──────── Supplied information ────────

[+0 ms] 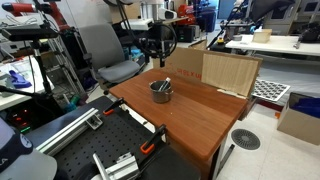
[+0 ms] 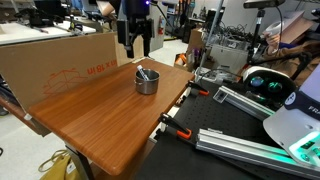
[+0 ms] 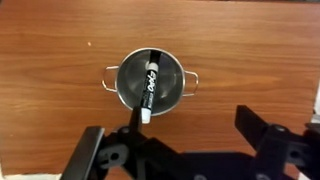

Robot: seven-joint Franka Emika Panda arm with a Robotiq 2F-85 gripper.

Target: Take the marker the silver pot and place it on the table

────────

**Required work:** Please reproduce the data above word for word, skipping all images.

**Solution to this problem:**
[+0 ms] 
[+0 ms] 
[+0 ms] 

Robot: seven-joint Franka Emika Panda arm with a Robotiq 2F-85 gripper.

Target: Take the marker the silver pot and place it on the table

This output contains the full answer.